Every caller has its own ways of naming VCF fields describing variant information. Following, is the list of fields which are given as output after parsing a VCF file with parse_vcf_output(). Here is a description of what information was extracted for every caller to populate each standardised fields:

  • Location: CHR_POS where CHR and POS are standard VCF fields for every caller.
  • caller: the caller passed to the caller argument.
  • chrom: field CHROM in the VCF file.
  • pos: field POS in the VCF file.
  • ref: field REF in the VCF file.
  • alt: field ALT in the VCF file.
  • qual: This field is not reported consistently from the VCF output of the three callers but I made sure that its meaning is consistent and that it represents the average base quality at that position. Below is a description of how it is extracted from each caller.
    • In MuTect2 the QSS field in the FORMAT fields reports the sum of the base qualities for the reference and alternative alleles separated by a comma. We used the reference and alternative depths at each position to compute the overall average base quality at that position. This quantity will populate the final qual field.
    • In VarScan this field is the average of the RBQ and ABQ fields from the FORMAT fields. They are defined respectively as the average quality of reference and alternative supporting bases in the header of the VCF file.
    • In VarDict there are two QUAL fields, one is the standard 6th field of a VCF file and the other one is reported in the INFO fields. We will use the latter to populate the qual field in our analysis since it is the one defined as the average base quality at a variant position in the header of the VCF. VarDict uses a threshold of QUAL >= 25 to report a variant.
    • freebayes can report more than one alternative allele in ouput, even though most of the locations will only have one entry. For this reason this fiels is created by summing up the base qualities reported for the reference allele and the first alternative allele. When using this caller, two extra columns are also provided in output qual_ref and qual_alt to allow the user to compute specific base qualities.

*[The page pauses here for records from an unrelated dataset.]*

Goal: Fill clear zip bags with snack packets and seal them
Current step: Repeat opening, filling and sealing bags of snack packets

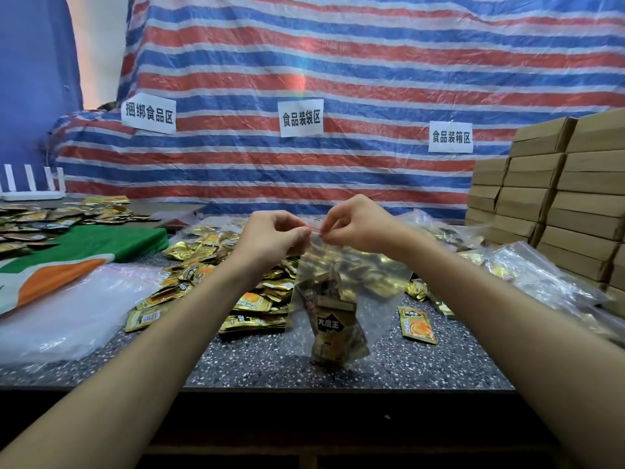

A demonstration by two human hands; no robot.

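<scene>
A clear zip bag (365,286) hangs upright above the speckled table (263,360), its bottom resting on the surface. Several gold and black snack packets (333,328) sit inside it. My left hand (270,236) and my right hand (355,221) both pinch the bag's red zip strip at the top, fingertips close together at the middle. A heap of loose gold snack packets (216,275) lies behind and left of the bag. One single packet (416,324) lies flat to the bag's right.
A pile of empty clear bags (64,316) lies at left on a green, orange and white cloth (101,245). Filled clear bags (541,279) lie at right before stacked cardboard boxes (554,198). A striped tarp with paper labels hangs behind. A white router (32,194) stands far left.
</scene>
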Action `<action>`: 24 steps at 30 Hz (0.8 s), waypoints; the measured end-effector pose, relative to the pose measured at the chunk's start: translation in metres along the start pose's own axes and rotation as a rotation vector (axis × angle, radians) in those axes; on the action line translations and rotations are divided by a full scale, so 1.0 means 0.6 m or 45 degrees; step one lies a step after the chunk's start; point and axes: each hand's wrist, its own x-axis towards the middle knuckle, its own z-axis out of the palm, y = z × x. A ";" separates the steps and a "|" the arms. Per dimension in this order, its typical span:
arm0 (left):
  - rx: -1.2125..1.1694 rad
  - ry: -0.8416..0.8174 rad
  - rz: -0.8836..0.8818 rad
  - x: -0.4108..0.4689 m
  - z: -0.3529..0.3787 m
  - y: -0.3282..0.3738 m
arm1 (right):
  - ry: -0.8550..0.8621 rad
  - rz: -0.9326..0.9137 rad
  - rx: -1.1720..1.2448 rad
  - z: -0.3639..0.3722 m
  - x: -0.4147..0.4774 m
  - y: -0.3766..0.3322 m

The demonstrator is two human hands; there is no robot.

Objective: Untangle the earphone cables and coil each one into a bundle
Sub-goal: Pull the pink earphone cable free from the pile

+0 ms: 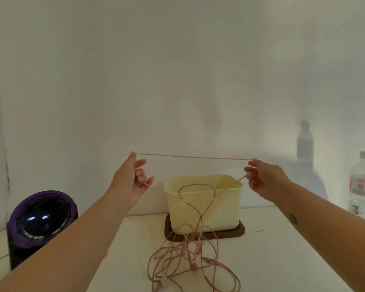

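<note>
Now my left hand (pixel 133 182) and right hand (pixel 261 180) each pinch the cable (pixel 194 157), fingers curled, holding one span taut, probably to trace it. Slack hangs into the tangle (pixel 188 256) on the bench (pixel 282 260).

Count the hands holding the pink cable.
2. The left hand grips the taut cable at its left end, the right hand at its right end. None is hidden.
</note>
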 end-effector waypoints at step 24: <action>1.408 -0.012 0.463 0.025 -0.072 -0.002 | -0.126 -0.479 -1.688 -0.052 0.029 0.030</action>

See ?parse_vcf_output for more information.
  • filter: standard field FILTER in the VCF file. Each caller populates this field in different ways depending on the characteristics of the algorithm. In general, the entries for this field can be either PASS if that mutation passes all the filters defined by a caller or a description of the reason for filtering. The possible descriptions and their meaning can be found in the header of the VCF file generated by the caller.

  • genotype: standard GT field in the FORMAT fields of the VCF file.

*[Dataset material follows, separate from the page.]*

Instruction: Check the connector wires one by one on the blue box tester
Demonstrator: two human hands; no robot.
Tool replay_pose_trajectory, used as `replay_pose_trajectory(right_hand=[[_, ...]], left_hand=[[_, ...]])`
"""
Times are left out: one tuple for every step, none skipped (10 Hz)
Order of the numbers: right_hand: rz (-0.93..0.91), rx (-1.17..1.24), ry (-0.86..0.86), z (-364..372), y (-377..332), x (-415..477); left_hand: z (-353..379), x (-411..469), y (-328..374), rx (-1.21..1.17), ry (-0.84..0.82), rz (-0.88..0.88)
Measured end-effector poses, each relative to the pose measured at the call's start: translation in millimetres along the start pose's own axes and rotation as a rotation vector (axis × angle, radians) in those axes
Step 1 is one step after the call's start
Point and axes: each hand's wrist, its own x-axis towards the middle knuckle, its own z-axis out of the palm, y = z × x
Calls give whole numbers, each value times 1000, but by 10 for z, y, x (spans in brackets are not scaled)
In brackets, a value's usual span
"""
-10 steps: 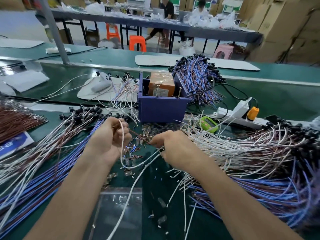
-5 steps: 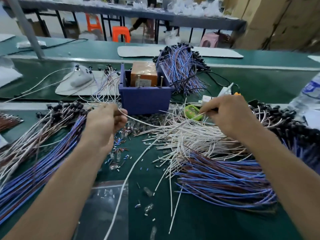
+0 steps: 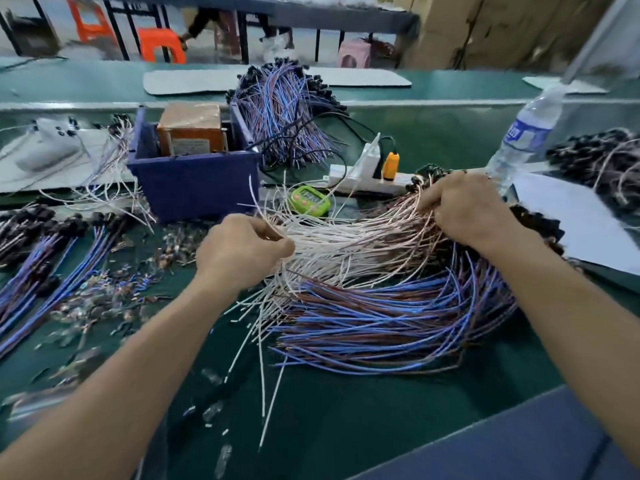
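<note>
**Both hands in the wire heap**

Left of the grip, thin blue and brown leads (image 3: 52, 271) with black plugs fan over the green mat. The left hand (image 3: 242, 251) pinches white strands of the loose wire bundle (image 3: 363, 258) between thumb and fingers. Just beyond it stands the blue box tester (image 3: 194, 178), a rigid plastic tub holding a tan taped block; its label is unreadable. The right hand (image 3: 474, 209) curls closed on the bundle's far end, beside a clear water bottle (image 3: 523, 133)

The tester box (image 3: 194, 181) stands behind the wire pile (image 3: 363, 271), left of the bottle (image 3: 523, 133).
</note>
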Motion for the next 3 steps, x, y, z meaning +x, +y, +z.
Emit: replay_pose_trajectory(right_hand=[[28, 68, 28, 52, -24, -40], [18, 105, 96, 72, -83, -93], [69, 246, 183, -75, -134, -135]], left_hand=[[-31, -12, -20, 96, 32, -9], [-152, -58, -23, 164, 17, -42], [-410, -92, -117, 2, 203, -73]])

  • tot_depth: total read depth at each position as estimated by the caller. This information can be reported differently by each caller. VarDict, VarScan, and freebayes record it in the DP field while MuTect2 records the reference and alternative depth in the AD columns and their sum was used to define the total_depth.

  • VAF: variant allele frequency for the variants recorded at that position. VarScan records it in the FREQ field while MuTect and VarDict in the AF field. For freebayes this field is computed as sum of total count for the alternative alleles divided by the count for the reference allele, even though one might want to compute the VAF for every alternative allele separately. Since freebayes can report more than one alternative allele in ouput this fiels is created by summing up the reference depth and the depth of the first alternative allele. See ?parse_vcf_output for more information.

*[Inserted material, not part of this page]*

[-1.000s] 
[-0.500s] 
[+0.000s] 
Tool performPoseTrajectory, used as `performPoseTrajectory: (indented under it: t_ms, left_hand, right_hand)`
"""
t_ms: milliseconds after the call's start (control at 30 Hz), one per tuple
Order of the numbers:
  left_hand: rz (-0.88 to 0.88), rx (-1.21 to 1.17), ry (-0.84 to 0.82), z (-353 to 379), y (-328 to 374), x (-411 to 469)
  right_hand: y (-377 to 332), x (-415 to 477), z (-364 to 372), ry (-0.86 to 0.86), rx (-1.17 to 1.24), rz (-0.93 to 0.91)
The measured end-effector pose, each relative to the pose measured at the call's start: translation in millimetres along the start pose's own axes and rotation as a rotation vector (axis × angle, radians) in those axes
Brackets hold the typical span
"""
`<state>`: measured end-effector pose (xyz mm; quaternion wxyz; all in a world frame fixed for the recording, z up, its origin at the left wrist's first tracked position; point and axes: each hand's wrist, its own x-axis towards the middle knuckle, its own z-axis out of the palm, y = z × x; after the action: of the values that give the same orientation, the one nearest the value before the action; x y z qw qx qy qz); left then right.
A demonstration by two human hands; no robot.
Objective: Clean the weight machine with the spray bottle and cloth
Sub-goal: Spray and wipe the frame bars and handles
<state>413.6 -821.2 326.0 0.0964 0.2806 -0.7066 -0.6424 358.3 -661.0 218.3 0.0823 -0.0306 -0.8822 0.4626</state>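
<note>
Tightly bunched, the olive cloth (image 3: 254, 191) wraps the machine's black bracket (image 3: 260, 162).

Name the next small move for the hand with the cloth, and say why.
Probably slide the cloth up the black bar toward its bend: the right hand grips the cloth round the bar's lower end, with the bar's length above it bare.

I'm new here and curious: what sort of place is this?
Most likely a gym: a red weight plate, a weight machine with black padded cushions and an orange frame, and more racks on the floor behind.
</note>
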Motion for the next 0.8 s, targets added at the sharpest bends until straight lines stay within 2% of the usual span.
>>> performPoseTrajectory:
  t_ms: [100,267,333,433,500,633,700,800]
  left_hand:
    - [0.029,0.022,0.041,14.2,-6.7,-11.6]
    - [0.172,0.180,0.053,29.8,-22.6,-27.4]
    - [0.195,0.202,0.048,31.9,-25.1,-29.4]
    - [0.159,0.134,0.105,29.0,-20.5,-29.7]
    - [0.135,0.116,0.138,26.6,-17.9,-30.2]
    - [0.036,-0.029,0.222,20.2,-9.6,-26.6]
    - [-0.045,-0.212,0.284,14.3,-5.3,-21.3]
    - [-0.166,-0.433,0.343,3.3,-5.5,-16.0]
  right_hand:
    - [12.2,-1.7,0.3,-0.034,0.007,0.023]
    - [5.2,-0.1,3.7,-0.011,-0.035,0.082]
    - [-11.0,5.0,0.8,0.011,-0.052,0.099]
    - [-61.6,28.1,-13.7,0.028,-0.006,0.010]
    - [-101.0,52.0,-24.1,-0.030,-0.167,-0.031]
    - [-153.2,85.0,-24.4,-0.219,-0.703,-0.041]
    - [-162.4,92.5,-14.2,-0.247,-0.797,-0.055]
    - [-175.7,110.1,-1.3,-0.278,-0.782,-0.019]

  • ADJVAF_ADJ_indels: field ADJAF only reported by VarDict and it represents the adjusted variant allele frequency for indels due to local realignment.

  • ref_depth, alt_depth, ref_forw, ref_rev, alt_forw and alt_rev: these fields represent the breakdown of supporting reference/alternative and forward/reverse reads at each location. Below I described what fields I used from every caller to extract these values. The fields are listed in order:
    • MuTect2: ref_depth and alt_depth are the comma separated values reported in the field AD; ref_forw, ref_rev, alt_forw and alt_rev are respectively the MuTect2 fields REF_F1R2, REF_F2R1, ALT_F1R2 and ALT_F2R1.
    • VarScan2: in order the features listed above are extracted from the the fields RD, AD, RDF, RDR, ADF and ADR.
    • VarDict: ref_depth and alt_depth are computed after extracting information from the REFBIAS and VARBIAS fields. The field REFBIAS contains comma separated values representing ref_forw and ref_rev and VARBIAS contains comma separated values representing alt_forw and alt_rev.
    • freebayes: ref_depth and alt_depth are the fields RO and AO in the VCF file; the fields SRF and SRR contain the depth for the reference allele on the forward and reverse strand (ref_forw and ref_rev) and same applies for SAF and SAR for the alternative alleles respectively (alt_forw and alt_rev).

If the VCF file was also annotated using the Variant Effect Predictor (VEP) [@McLaren2016-lv]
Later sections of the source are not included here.